> PROVIDED MATERIAL
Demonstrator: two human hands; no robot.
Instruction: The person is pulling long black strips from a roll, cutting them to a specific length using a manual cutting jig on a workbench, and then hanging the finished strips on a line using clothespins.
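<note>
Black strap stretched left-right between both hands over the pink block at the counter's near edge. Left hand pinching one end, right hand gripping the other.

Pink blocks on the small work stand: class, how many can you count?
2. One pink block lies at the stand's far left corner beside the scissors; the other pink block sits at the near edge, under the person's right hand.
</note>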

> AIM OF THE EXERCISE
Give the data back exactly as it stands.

> ANSWER SECTION
Demonstrator: two human hands; no robot.
Instruction: The person is pulling long black strips from a roll, cutting them to a specific length using a manual cutting jig on a workbench, and then hanging the finished strips on a line using clothespins.
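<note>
Black strap stretched left-right between both hands over the pink block at the counter's near edge. Left hand pinching one end, right hand gripping the other.

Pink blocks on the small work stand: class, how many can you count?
2. One pink block lies at the stand's far left corner beside the scissors; the other pink block sits at the near edge, under the person's right hand.
</note>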

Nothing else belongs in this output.